Task statement –
Can you give all the records again without altering a single character?

Supplied records –
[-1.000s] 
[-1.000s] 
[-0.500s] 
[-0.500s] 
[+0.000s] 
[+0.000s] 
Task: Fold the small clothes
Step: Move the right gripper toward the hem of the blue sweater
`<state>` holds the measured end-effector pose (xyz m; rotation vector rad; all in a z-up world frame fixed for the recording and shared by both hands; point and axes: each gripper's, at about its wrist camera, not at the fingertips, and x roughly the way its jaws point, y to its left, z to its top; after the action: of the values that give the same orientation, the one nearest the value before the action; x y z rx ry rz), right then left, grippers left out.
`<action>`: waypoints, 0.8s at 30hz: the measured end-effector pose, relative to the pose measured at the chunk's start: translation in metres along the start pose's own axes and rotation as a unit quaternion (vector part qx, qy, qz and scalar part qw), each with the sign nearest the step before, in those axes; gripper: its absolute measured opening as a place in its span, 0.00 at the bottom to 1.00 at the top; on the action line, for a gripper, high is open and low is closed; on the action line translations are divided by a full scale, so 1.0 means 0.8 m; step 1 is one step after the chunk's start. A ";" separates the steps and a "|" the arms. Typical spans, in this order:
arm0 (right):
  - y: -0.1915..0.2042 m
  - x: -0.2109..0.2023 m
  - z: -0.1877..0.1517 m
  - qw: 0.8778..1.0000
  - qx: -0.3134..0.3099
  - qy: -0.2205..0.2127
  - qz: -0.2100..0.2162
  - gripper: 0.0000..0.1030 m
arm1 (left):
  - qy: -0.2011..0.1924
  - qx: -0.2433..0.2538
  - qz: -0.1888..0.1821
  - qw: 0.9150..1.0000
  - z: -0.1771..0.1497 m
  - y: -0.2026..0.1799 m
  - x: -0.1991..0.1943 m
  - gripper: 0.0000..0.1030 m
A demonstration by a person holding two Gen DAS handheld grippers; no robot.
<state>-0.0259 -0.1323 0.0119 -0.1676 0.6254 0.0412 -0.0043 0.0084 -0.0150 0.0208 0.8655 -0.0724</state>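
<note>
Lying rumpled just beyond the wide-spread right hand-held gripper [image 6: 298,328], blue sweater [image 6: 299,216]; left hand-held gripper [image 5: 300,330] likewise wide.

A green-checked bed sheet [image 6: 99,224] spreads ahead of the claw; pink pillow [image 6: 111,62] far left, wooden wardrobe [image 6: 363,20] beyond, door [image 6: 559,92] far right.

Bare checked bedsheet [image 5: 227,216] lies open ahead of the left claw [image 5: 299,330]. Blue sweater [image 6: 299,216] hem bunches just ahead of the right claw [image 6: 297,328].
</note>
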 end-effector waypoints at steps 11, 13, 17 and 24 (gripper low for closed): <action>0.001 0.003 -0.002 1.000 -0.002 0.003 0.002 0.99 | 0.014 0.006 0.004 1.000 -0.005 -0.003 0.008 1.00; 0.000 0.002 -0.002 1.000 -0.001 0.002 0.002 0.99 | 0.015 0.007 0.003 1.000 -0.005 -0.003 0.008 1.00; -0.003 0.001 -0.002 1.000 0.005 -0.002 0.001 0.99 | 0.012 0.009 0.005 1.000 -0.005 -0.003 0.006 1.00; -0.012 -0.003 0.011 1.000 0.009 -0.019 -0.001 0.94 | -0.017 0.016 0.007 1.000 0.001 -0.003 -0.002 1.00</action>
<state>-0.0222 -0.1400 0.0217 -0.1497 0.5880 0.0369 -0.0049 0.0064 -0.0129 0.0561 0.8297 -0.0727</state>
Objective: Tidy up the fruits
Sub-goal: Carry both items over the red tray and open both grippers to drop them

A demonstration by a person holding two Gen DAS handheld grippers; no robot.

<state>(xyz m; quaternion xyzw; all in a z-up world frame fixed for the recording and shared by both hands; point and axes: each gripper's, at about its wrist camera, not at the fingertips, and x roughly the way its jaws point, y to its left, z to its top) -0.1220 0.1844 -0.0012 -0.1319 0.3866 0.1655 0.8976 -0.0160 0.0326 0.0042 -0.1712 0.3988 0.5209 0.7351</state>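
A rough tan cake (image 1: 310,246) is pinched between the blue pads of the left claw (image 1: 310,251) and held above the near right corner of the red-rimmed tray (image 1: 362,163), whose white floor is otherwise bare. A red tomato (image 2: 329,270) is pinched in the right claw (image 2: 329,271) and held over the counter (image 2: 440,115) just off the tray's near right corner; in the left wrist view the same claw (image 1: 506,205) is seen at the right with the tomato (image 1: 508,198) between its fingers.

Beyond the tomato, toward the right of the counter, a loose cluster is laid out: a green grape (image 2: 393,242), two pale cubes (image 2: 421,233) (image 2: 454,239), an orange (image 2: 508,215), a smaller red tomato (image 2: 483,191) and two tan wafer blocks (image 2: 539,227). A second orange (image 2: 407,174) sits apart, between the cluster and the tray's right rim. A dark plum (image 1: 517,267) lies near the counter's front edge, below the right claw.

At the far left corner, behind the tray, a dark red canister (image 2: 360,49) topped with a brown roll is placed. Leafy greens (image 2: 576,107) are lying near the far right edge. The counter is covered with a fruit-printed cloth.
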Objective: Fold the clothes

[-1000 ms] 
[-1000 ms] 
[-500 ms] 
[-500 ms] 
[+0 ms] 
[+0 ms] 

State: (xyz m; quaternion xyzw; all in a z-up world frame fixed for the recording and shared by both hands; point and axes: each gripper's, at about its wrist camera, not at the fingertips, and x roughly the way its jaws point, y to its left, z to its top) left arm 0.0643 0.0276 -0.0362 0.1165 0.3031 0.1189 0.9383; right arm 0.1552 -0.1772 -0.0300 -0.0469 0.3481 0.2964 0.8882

Solved problem –
[-1.000s] 
[-1.000s] 
[-0.500s] 
[-0.500s] 
[+0.000s] 
[+0.000s] 
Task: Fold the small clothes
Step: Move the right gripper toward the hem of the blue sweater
`<state>` holds the measured end-effector pose (xyz m; rotation vector rad; all in a z-up world frame fixed for the recording and shared by both hands; point and axes: each gripper's, at about its wrist camera, not at the fingertips, and x roughly the way its jaws point, y to its left, z to its top; after the action: of the values that give the same orientation, the one nearest the value before the action; x y z rx ry rz), right then left, grippers left out.
`<action>`: waypoints, 0.8s at 30hz: the measured end-effector pose, relative to the pose measured at the chunk's start: translation in metres along the start pose's own axes and rotation as a unit quaternion (vector part qx, qy, qz and scalar part qw), each with the sign nearest the step before, in those axes; gripper: its absolute measured opening as a place in its span, 0.00 at the bottom to 1.00 at the top; on the action line, for a gripper, high is open and low is closed; on the action line translations are divided by a full scale, so 1.0 means 0.8 m; step 1 is one step after the chunk's start. A ";" separates the steps and a "|" the arms. Typical spans, in this order:
arm0 (right):
  - y: -0.1915..0.2042 m
  - x: -0.2109..0.2023 m
  - z: -0.1877..0.1517 m
  - qw: 0.8778..1.0000
  - qx: -0.3134..0.3099
  - qy: -0.2205..0.2127
  - qz: -0.2100..0.2162
  - gripper: 0.0000..0.1030 m
arm1 (left):
  - qy: -0.2011..0.1924
  - qx: -0.2433..0.2538
  - qz: -0.1888..0.1821
  - qw: 0.9150..1.0000
  - z: -0.1771..0.1497 m
  - y: -0.2026..0.1799 m
  - x: -0.1991..0.1943 m
  - gripper: 0.0000..0.1030 m
A demonstration by a person holding two Gen DAS handheld grippers; no robot.
<state>-0.0259 -0.1323 0.0119 -0.1676 0.6254 0.0412 -0.0043 0.0084 -0.0150 0.0208 0.8655 -0.0724</state>
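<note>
Lying rumpled just beyond the wide-spread right hand-held gripper [image 6: 298,328], blue sweater [image 6: 299,216]; left hand-held gripper [image 5: 300,330] likewise wide.

A green-checked bed sheet [image 6: 99,224] spreads ahead of the claw; pink pillow [image 6: 111,62] far left, wooden wardrobe [image 6: 363,20] beyond, door [image 6: 559,92] far right.

Bare checked bedsheet [image 5: 227,216] lies open ahead of the left claw [image 5: 299,330]. Blue sweater [image 6: 299,216] hem bunches just ahead of the right claw [image 6: 297,328].
</note>
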 end-effector waypoints at steps 11, 13, 17 and 24 (gripper low for closed): <action>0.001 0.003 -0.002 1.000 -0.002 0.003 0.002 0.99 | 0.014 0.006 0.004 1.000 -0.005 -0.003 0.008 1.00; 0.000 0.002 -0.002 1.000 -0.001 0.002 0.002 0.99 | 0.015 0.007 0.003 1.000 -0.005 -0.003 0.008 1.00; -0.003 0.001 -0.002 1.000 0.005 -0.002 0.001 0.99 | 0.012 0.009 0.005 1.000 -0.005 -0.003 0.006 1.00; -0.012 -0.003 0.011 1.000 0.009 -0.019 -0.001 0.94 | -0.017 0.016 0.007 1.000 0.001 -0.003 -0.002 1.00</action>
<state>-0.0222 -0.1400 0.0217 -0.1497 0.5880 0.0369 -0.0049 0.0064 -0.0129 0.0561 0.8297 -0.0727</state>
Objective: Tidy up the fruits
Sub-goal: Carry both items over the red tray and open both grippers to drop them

A demonstration by a person holding two Gen DAS handheld grippers; no robot.

<state>(xyz m; quaternion xyzw; all in a z-up world frame fixed for the recording and shared by both hands; point and axes: each gripper's, at about its wrist camera, not at the fingertips, and x roughly the way its jaws point, y to its left, z to its top) -0.1220 0.1844 -0.0012 -0.1319 0.3866 0.1655 0.8976 -0.0160 0.0326 0.0042 -0.1712 0.3988 0.5209 0.7351</state>
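A rough tan cake (image 1: 310,246) is pinched between the blue pads of the left claw (image 1: 310,251) and held above the near right corner of the red-rimmed tray (image 1: 362,163), whose white floor is otherwise bare. A red tomato (image 2: 329,270) is pinched in the right claw (image 2: 329,271) and held over the counter (image 2: 440,115) just off the tray's near right corner; in the left wrist view the same claw (image 1: 506,205) is seen at the right with the tomato (image 1: 508,198) between its fingers.

Beyond the tomato, toward the right of the counter, a loose cluster is laid out: a green grape (image 2: 393,242), two pale cubes (image 2: 421,233) (image 2: 454,239), an orange (image 2: 508,215), a smaller red tomato (image 2: 483,191) and two tan wafer blocks (image 2: 539,227). A second orange (image 2: 407,174) sits apart, between the cluster and the tray's right rim. A dark plum (image 1: 517,267) lies near the counter's front edge, below the right claw.

At the far left corner, behind the tray, a dark red canister (image 2: 360,49) topped with a brown roll is placed. Leafy greens (image 2: 576,107) are lying near the far right edge. The counter is covered with a fruit-printed cloth.
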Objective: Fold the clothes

[-1000 ms] 
[-1000 ms] 
[-500 ms] 
[-500 ms] 
[+0 ms] 
[+0 ms] 

State: (xyz m; quaternion xyzw; all in a z-up world frame fixed for the recording and shared by both hands; point and axes: each gripper's, at about its wrist camera, not at the fingertips, and x roughly the way its jaws point, y to its left, z to its top) left arm 0.0643 0.0276 -0.0362 0.1165 0.3031 0.1189 0.9383; right arm 0.1552 -0.1772 -0.0300 -0.0469 0.3481 0.2964 0.8882

What the exercise asked for is now complete.